TASK BRIEF ▸ At the line with "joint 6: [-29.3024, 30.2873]", start repeating the data, and continue line by line through the final line, exactly.

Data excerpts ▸
BEGIN
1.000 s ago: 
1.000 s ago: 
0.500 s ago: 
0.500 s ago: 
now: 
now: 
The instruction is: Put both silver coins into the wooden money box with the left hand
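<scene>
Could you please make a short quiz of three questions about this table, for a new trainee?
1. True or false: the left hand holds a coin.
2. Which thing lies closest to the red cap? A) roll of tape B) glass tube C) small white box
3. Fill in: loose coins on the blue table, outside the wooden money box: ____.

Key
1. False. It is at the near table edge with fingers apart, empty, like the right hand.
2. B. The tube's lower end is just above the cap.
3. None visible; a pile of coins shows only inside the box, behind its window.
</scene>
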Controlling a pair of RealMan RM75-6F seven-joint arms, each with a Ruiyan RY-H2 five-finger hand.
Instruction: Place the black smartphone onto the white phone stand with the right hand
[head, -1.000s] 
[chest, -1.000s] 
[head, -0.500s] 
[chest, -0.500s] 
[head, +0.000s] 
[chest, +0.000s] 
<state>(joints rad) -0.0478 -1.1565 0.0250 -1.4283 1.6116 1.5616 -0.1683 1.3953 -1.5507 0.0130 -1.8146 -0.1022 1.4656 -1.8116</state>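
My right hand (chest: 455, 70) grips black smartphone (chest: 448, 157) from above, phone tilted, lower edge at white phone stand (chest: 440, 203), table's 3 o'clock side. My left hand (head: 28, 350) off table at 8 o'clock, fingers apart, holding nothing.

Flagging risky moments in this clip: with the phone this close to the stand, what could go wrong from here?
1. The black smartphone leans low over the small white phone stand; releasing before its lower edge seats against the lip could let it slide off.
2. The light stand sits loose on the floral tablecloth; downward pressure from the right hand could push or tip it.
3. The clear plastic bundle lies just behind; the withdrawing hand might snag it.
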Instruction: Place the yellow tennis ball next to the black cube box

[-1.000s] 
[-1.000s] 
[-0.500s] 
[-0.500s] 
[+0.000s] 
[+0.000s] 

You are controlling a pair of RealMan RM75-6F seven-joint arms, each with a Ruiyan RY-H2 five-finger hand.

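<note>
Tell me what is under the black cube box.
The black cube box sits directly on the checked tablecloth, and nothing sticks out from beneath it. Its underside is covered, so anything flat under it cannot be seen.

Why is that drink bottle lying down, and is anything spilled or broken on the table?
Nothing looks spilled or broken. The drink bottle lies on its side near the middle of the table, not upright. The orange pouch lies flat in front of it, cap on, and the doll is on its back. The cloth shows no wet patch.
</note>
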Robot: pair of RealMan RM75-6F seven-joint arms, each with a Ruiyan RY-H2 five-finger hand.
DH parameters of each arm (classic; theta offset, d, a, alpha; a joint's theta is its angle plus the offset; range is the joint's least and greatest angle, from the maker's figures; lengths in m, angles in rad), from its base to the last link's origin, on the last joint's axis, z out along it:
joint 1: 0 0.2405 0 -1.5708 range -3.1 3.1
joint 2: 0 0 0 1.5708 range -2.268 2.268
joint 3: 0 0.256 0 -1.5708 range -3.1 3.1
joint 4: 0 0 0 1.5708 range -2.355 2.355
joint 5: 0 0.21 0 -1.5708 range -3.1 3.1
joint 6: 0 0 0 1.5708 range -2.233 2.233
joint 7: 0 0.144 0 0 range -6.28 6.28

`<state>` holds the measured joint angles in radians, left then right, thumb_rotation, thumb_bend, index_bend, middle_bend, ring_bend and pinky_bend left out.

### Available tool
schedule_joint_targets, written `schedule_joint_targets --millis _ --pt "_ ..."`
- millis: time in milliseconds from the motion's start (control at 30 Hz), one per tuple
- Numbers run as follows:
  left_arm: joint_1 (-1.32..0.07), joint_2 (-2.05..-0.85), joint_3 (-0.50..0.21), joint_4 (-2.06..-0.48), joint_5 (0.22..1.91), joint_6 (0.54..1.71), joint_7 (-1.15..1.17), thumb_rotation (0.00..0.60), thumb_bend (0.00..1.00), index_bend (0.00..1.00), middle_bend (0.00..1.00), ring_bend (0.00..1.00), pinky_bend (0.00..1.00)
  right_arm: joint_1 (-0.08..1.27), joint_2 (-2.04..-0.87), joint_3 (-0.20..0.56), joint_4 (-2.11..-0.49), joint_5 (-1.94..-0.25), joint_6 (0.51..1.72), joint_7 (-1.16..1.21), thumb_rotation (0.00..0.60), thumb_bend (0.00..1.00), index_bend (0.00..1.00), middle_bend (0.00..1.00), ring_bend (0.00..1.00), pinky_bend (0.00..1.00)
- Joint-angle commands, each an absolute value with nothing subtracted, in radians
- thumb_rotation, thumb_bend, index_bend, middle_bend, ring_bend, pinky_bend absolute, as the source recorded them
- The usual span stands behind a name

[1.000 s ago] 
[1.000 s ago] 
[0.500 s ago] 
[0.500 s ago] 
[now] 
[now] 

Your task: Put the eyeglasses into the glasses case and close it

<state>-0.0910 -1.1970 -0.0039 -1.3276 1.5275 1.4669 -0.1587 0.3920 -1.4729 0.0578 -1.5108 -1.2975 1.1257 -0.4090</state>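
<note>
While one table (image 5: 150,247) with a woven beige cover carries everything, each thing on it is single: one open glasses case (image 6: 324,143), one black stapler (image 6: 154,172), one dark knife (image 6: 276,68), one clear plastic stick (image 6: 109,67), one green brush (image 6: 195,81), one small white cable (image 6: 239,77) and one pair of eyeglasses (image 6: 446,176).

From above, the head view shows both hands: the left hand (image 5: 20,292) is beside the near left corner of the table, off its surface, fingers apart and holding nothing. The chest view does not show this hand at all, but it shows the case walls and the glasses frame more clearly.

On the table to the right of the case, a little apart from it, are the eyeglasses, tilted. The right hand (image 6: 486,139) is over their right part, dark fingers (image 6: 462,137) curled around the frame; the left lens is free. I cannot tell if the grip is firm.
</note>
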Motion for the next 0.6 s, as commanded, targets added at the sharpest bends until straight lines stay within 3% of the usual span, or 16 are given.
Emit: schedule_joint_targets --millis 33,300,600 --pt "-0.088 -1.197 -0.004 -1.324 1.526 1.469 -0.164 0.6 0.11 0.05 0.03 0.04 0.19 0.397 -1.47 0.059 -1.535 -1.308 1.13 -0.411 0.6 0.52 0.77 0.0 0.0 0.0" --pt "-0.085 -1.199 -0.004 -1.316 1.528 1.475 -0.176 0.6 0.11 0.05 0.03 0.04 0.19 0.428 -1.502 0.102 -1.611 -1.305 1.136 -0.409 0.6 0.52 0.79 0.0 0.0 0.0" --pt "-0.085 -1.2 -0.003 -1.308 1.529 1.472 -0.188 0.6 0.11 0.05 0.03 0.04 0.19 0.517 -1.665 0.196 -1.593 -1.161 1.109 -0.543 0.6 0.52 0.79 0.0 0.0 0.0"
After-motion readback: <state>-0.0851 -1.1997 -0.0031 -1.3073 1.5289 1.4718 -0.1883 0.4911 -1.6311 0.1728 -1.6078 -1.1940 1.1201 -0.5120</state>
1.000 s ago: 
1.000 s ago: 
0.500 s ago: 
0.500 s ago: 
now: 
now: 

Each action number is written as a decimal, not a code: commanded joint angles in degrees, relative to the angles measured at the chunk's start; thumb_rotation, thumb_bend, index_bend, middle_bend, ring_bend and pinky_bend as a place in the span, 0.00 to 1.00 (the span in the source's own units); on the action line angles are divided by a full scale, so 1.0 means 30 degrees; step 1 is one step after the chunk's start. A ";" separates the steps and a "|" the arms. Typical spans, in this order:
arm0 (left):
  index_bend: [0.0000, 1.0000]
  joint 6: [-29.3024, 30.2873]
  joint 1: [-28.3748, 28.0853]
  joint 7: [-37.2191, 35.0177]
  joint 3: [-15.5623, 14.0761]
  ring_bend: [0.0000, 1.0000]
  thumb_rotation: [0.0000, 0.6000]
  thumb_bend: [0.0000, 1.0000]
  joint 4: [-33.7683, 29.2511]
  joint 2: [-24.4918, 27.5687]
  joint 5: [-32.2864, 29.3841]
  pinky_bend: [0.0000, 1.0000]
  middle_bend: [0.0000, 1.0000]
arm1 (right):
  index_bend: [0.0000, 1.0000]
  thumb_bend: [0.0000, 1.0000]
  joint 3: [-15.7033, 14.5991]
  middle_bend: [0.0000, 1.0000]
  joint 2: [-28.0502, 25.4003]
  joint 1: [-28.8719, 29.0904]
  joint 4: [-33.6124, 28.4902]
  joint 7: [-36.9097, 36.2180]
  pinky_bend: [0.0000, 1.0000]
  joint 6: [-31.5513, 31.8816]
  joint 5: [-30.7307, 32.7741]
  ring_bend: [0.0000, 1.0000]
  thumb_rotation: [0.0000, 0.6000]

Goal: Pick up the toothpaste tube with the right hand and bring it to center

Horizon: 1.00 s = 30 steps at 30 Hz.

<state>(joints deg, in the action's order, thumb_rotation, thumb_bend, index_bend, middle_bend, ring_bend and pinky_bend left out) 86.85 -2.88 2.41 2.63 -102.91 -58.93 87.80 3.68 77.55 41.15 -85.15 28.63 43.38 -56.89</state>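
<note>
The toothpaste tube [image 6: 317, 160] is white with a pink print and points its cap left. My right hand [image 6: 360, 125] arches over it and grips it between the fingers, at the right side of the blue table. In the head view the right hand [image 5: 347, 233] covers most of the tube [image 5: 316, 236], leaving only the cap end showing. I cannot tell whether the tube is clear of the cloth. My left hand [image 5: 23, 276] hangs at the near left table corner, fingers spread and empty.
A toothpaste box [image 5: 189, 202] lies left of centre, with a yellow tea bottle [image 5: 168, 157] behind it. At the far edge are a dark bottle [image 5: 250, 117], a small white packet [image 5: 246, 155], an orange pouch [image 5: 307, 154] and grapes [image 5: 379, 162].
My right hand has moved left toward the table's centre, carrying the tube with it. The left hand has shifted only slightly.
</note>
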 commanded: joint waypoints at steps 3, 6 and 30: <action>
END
RESULT FOR THIS TASK ▸
  joint 6: [-29.3024, 30.2873]
  joint 1: [-28.3748, 28.0853]
  joint 7: [-37.2191, 35.0177]
  joint 3: [-15.5623, 14.0761]
  ring_bend: [0.0000, 1.0000]
  thumb_rotation: [0.0000, 0.6000]
  thumb_bend: [0.0000, 1.0000]
  joint 4: [-33.7683, 29.2511]
  joint 2: [-24.4918, 27.5687]
  joint 5: [-32.2864, 29.3841]
  pinky_bend: [0.0000, 1.0000]
  middle_bend: [0.0000, 1.0000]
arm1 (right):
  index_bend: [0.0000, 1.0000]
  thumb_bend: [0.0000, 1.0000]
  joint 3: [-15.7033, 14.5991]
  middle_bend: [0.0000, 1.0000]
  joint 2: [-28.0502, 25.4003]
  joint 1: [-28.8719, 29.0904]
  joint 4: [-33.6124, 28.4902]
  joint 7: [-36.9097, 36.2180]
  pinky_bend: [0.0000, 1.0000]
  joint 6: [-31.5513, 31.8816]
  joint 5: [-30.7307, 32.7741]
  ring_bend: [0.0000, 1.0000]
  thumb_rotation: [0.0000, 0.6000]

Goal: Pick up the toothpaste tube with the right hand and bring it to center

Horizon: 1.00 s = 30 steps at 30 Hz.

<state>(joints deg, in the action's order, thumb_rotation, thumb_bend, index_bend, middle_bend, ring_bend and pinky_bend left out) 86.85 -2.88 2.41 2.63 -102.91 -58.93 87.80 3.68 77.55 41.15 -85.15 28.63 43.38 -56.89</state>
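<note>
The toothpaste tube [image 6: 317, 160] is white with a pink print and points its cap left. My right hand [image 6: 360, 125] arches over it and grips it between the fingers, at the right side of the blue table. In the head view the right hand [image 5: 347, 233] covers most of the tube [image 5: 316, 236], leaving only the cap end showing. I cannot tell whether the tube is clear of the cloth. My left hand [image 5: 23, 276] hangs at the near left table corner, fingers spread and empty.
A toothpaste box [image 5: 189, 202] lies left of centre, with a yellow tea bottle [image 5: 168, 157] behind it. At the far edge are a dark bottle [image 5: 250, 117], a small white packet [image 5: 246, 155], an orange pouch [image 5: 307, 154] and grapes [image 5: 379, 162].
My right hand has moved left toward the table's centre, carrying the tube with it. The left hand has shifted only slightly.
</note>
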 commanded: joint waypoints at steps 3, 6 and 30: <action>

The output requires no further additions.